IC : Oh oui, j’ai des préoccupations. J’avais des préoccupations à l’époque. J’ai des préoccupations maintenant. J’ai déclaré lors des audiences en comité que je voyais le droit à la vie privée, tel que l’a décrit le juge Brandeis, comme le droit le plus étendu et le droit le plus valorisé par les hommes et les femmes civilisés d’aujourd’hui. Le Commissaire à la protection de la vie privée, Daniel Therrien, a aussi soulevé des préoccupations relatives à la vie privée. Et il est préoccupant que M. Therrien n’ait même pas été invité à témoigner devant le comité de la sécurité publique.
N : Comment réagissez-vous devant les nouvelles charges d’activisme judiciaire formulées par certains commentateurs à l’égard de la Cour suprême?
IC : Je crois que parfois nous ignorons que nous ne vivons plus seulement dans une démocratie parlementaire, avec les cours qui ont une fonction interprétative à l’égard des vicissitudes du fédéralisme. Nous avons eu, comme l’a dit le juge en chef Antonio Lamer lors du 10e anniversaire de la Charte […] une révolution juridique dans ce pays, comparable à la révolution de [Louis] Pasteur en sciences.

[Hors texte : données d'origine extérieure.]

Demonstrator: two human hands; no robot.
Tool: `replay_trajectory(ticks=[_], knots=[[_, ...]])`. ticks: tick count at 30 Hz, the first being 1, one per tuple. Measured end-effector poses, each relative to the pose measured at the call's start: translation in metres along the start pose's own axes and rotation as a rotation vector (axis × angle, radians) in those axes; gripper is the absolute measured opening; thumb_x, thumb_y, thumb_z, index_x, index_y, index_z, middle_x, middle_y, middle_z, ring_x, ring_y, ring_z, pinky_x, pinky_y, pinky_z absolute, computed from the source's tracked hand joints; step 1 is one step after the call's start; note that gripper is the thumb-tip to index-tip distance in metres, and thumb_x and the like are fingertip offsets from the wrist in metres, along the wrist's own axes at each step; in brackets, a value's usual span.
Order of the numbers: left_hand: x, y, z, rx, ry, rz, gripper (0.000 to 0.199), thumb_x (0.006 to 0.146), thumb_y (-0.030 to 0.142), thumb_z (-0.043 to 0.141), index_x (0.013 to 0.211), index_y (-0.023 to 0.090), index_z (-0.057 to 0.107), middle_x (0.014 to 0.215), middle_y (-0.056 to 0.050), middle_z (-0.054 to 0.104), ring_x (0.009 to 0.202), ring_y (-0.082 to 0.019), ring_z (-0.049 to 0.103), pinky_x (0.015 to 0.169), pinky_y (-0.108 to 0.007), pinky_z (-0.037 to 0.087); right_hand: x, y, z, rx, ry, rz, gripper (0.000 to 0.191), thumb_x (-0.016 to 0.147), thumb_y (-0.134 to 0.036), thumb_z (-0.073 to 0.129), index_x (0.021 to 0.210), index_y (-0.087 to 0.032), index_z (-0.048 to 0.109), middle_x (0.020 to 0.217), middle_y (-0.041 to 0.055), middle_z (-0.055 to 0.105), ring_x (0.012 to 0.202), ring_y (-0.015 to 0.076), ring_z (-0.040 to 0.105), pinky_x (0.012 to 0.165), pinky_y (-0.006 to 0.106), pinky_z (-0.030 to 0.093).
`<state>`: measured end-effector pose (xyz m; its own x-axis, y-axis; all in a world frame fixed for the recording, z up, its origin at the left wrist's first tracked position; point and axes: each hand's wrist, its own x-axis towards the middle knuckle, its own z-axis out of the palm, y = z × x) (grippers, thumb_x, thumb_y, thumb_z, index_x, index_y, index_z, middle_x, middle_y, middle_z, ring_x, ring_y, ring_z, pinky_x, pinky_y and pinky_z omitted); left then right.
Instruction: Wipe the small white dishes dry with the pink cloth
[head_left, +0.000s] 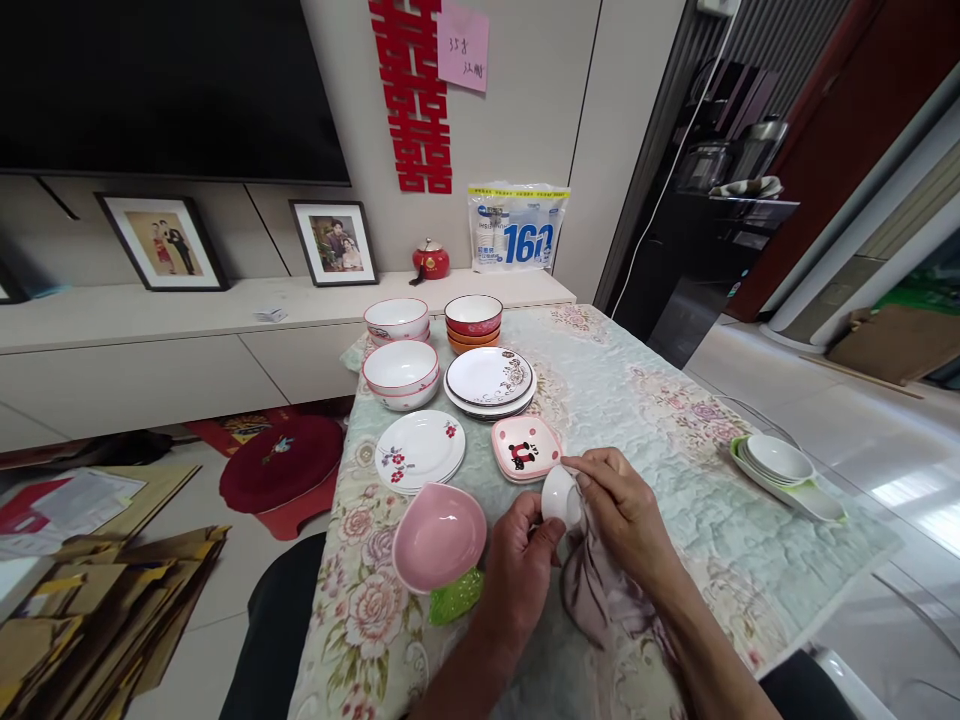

Nous sommes passés de la souveraineté du Parlement à la souveraineté de la Constitution, et donné aux cours l’autorité de déclarer inconstitutionnelles des lois qui violent la Charte des droits et libertés. Ce n’était pas le cas auparavant. C’est une chose que, je le regrette, l’actuel gouvernement [n’a jamais] accepté.
N : Croyez-vous que le public canadien l’a accepté?
IC : Je crois que le public canadien l’a accepté. Tous les sondages ont indiqué que s’il y a un instrument emblématique dans ce pays, c’est la Charte des droits et libertés. Je me souviens, lorsque j’étais ministre et que je me promenais, je demandais aux gens, que ce soit des femmes ou des minorités, « êtes-vous en meilleure posture avec la Charte que vous ne l’étiez auparavant », et la réponse était invariablement « oui ». En ce sens, la Charte a eu un effet de transformation non seulement sur nos lois, mais dans nos vies.
Cette entrevue a été révisée et condensée aux fins de publication.